* _Exercise brief_
Report every line of the records below that contains the word "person".

* _Supplied data_
=== Begin Enclosure ===

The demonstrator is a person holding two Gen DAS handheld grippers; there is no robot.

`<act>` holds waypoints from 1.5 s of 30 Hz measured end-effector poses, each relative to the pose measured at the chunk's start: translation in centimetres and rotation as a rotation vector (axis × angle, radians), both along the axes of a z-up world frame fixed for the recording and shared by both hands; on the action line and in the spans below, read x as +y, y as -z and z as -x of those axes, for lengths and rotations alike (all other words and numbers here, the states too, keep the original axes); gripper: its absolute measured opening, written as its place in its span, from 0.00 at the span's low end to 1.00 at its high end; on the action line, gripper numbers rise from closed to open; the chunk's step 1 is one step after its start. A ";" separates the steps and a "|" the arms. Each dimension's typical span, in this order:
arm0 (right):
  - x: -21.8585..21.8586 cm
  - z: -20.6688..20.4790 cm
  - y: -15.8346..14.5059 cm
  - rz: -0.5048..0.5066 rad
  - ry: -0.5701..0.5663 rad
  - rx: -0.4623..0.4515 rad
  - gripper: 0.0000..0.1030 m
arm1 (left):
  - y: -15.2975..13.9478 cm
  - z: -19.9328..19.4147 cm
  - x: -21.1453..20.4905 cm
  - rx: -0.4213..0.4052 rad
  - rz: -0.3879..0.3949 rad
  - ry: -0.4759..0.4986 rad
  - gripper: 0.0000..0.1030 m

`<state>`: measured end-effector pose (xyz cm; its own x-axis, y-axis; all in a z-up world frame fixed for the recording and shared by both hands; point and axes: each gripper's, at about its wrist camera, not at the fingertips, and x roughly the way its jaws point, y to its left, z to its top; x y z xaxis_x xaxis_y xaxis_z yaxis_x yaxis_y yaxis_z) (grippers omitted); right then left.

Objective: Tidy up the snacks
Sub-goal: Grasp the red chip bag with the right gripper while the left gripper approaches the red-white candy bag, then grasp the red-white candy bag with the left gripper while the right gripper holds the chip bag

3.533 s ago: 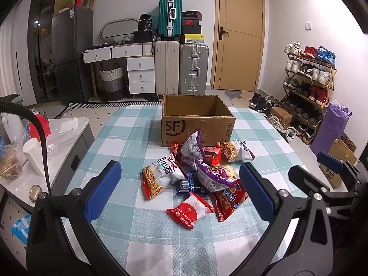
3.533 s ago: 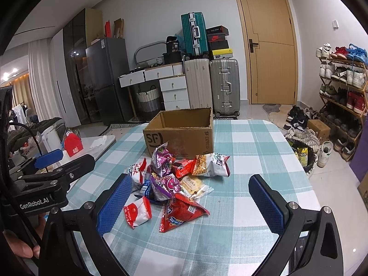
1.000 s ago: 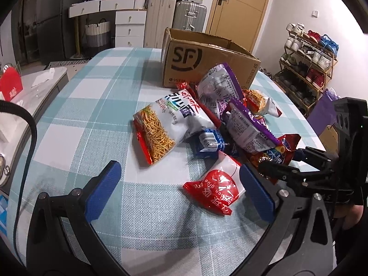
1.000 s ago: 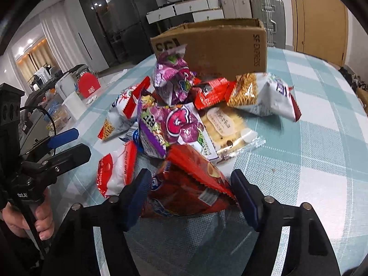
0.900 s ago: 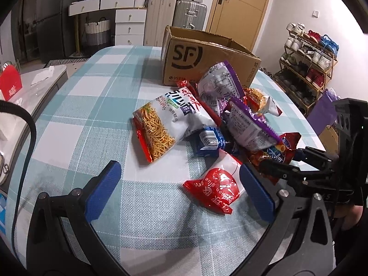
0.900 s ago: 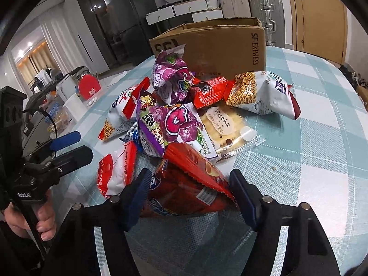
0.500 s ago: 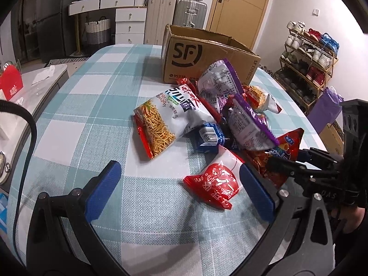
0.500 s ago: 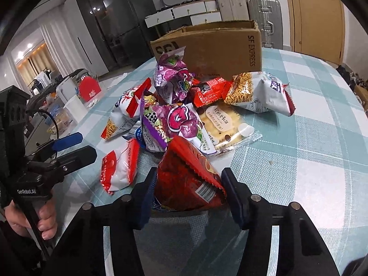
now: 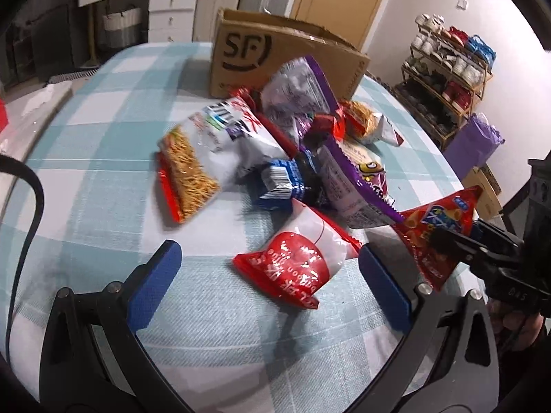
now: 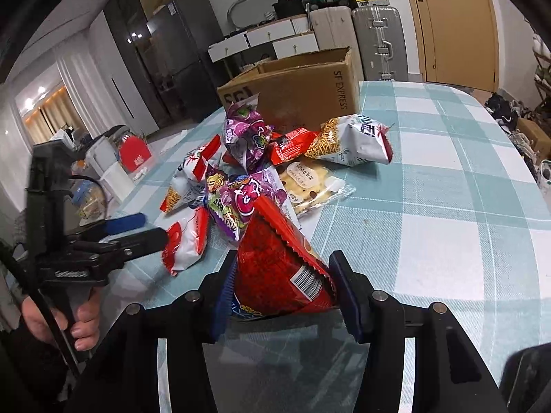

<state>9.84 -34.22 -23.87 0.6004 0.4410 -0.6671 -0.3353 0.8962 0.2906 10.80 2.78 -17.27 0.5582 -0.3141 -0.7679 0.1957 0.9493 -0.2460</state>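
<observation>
While our right gripper (image 10: pixel 280 296) closes its blue pads on the red chip bag (image 10: pixel 275 272), that crinkly foil packet hangs clear of the worktop (image 10: pixel 447 179) near its front edge — a rough triangle whose long axis tilts up and away toward the cardboard box (image 10: pixel 303 93), serrated seam uppermost, barcode facing us. We count one box, open-topped, at the far edge. Between it and us lies the heap: two purple bags (image 9: pixel 347 179), two white noodle packs (image 9: pixel 206 144), one small red wrapper, one clear cookie pack (image 10: pixel 310 182), one blue packet (image 9: pixel 282 186) — and one red-and-white pouch (image 9: pixel 299 261) nearest the front. Our left gripper (image 9: pixel 268 282) stands wide open, holding nothing, its two blue pads straddling that glossy pouch without touching it.
</observation>
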 end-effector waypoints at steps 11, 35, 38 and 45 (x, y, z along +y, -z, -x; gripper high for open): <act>-2.7 1.9 -0.2 -0.022 0.030 -0.018 0.51 | 1.0 -2.3 -2.7 0.071 -0.030 0.134 0.93; -0.7 4.3 -2.8 -0.006 0.008 -0.083 0.51 | -2.1 2.7 -1.8 -0.006 -0.043 0.185 0.41; -0.3 4.7 -4.1 -0.004 0.002 -0.111 0.51 | -4.0 3.6 -1.5 -0.042 -0.032 0.185 0.41; 0.5 4.8 -7.5 -0.016 -0.015 -0.163 0.51 | -8.9 4.1 0.0 -0.097 -0.013 0.136 0.41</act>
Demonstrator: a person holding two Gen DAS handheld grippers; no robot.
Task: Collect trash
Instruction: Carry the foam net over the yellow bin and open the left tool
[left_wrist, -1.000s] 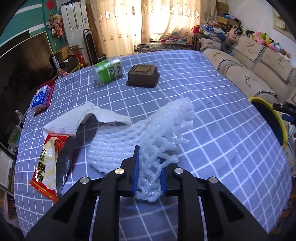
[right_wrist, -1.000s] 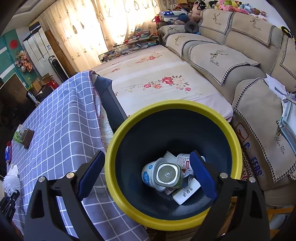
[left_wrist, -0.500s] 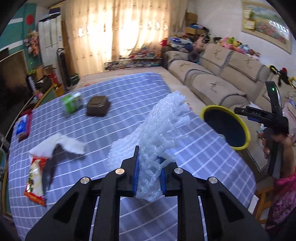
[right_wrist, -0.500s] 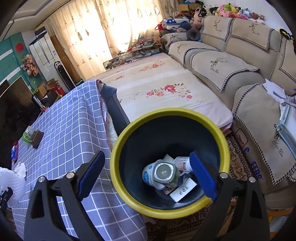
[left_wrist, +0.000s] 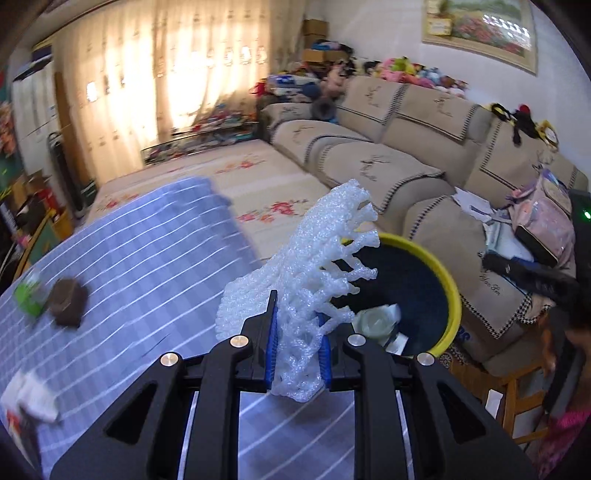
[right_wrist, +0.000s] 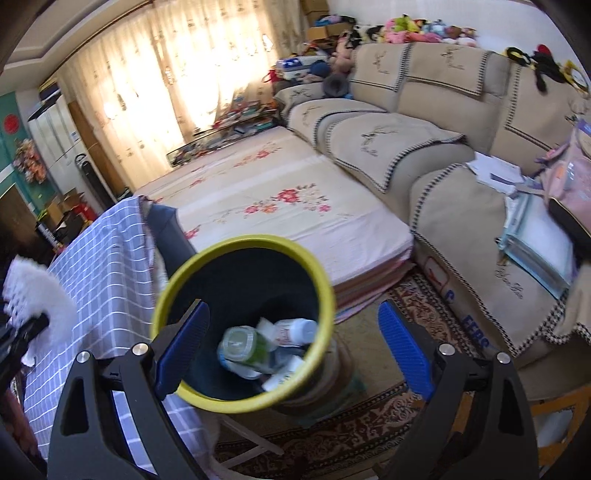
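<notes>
A white foam net (left_wrist: 317, 280) stands upright between the blue pads of my left gripper (left_wrist: 297, 354), which is shut on its lower part. The net hangs over the table's right edge, just left of the yellow-rimmed dark bin (left_wrist: 448, 280). In the right wrist view the bin (right_wrist: 325, 288) sits below my right gripper (right_wrist: 294, 314), whose fingers are wide open with nothing held. Bottles and paper scraps (right_wrist: 255, 347) lie in the bin's bottom. The foam net (right_wrist: 37, 291) also shows at that view's left edge.
The table wears a blue checked cloth (left_wrist: 147, 266). On it, far left, lie a green bottle (left_wrist: 29, 295), a brown box (left_wrist: 68, 302) and a white tissue (left_wrist: 35, 395). A beige sofa (left_wrist: 406, 147) runs behind the bin. A floral mat (right_wrist: 280, 199) covers the floor.
My left gripper has lifted the foam net off the table and swung it right, up to the bin. My right gripper has pulled back and up, so the bin looks smaller and further left.
</notes>
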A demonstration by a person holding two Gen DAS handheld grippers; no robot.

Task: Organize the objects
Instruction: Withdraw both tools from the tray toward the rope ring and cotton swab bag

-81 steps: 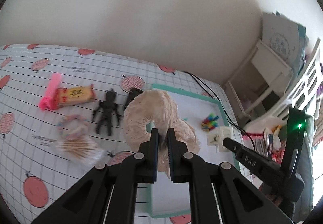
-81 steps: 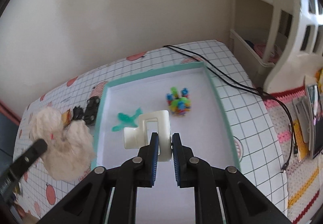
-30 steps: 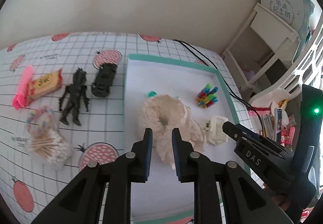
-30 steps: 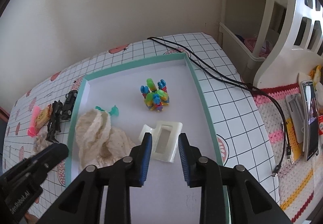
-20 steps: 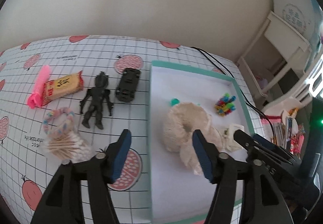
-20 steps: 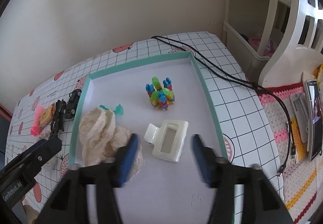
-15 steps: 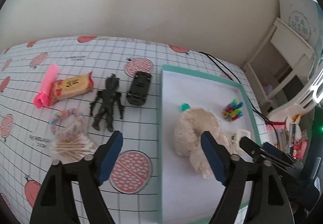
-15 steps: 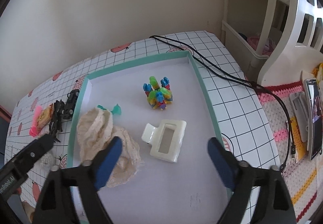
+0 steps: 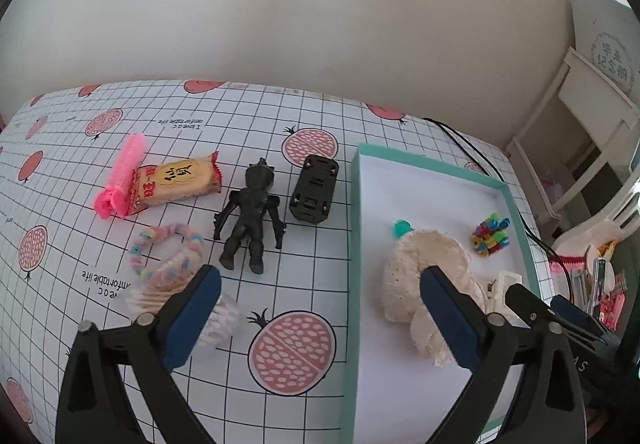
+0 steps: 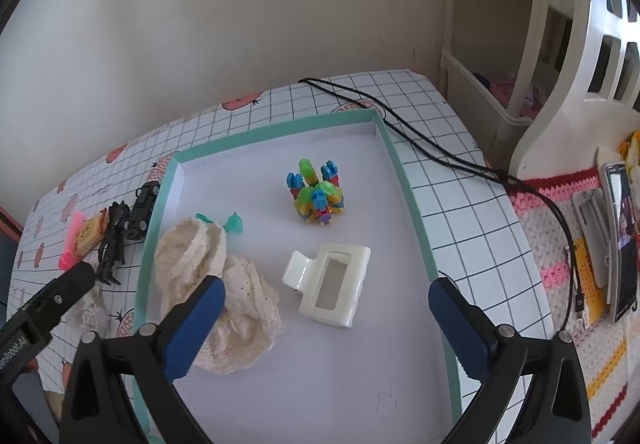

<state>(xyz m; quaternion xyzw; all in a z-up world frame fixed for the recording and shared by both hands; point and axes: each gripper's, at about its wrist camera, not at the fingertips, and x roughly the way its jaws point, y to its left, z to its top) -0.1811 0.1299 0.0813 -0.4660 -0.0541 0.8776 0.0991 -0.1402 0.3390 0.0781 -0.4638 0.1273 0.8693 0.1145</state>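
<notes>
Both grippers now hang with jaws spread wide and empty, where moments earlier each was clamped on an item above the tray: the left gripper (image 9: pixel 316 304) has let go of the cream scrunchie (image 10: pixel 216 284) and the right gripper (image 10: pixel 326 302) has released the white hair claw (image 10: pixel 328 284), and both have since pulled back. Two more objects thus appear delivered, and the hands seem free for the next pick

Inside the teal-rimmed tray (image 10: pixel 416 211), the scrunchie lies slumped by the right gripper's left finger, the claw sits just ahead of and between its jaws, a multicoloured block toy (image 10: pixel 316 197) stands farther ahead, and a small teal piece (image 10: pixel 234 224) peeks out beyond the scrunchie

Outside the tray, ahead of the left gripper's jaws, wait a black figure (image 9: pixel 250 219) and a black toy car (image 9: pixel 314 189) lying wheels-up; farther left are a snack packet (image 9: pixel 176 181) touching a pink comb (image 9: pixel 120 175), while a pastel bead bracelet (image 9: pixel 168 252) and a cotton swab pack (image 9: pixel 176 304) lie at the left finger. By this count, six items remain to be sorted
</notes>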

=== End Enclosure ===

* _Reply_
The demonstrator is a person holding two Gen DAS handheld grippers; there is no robot.
Demonstrator: a person holding two Gen DAS handheld grippers; no robot.
A demonstration by a person holding two Gen DAS handheld grippers; no robot.

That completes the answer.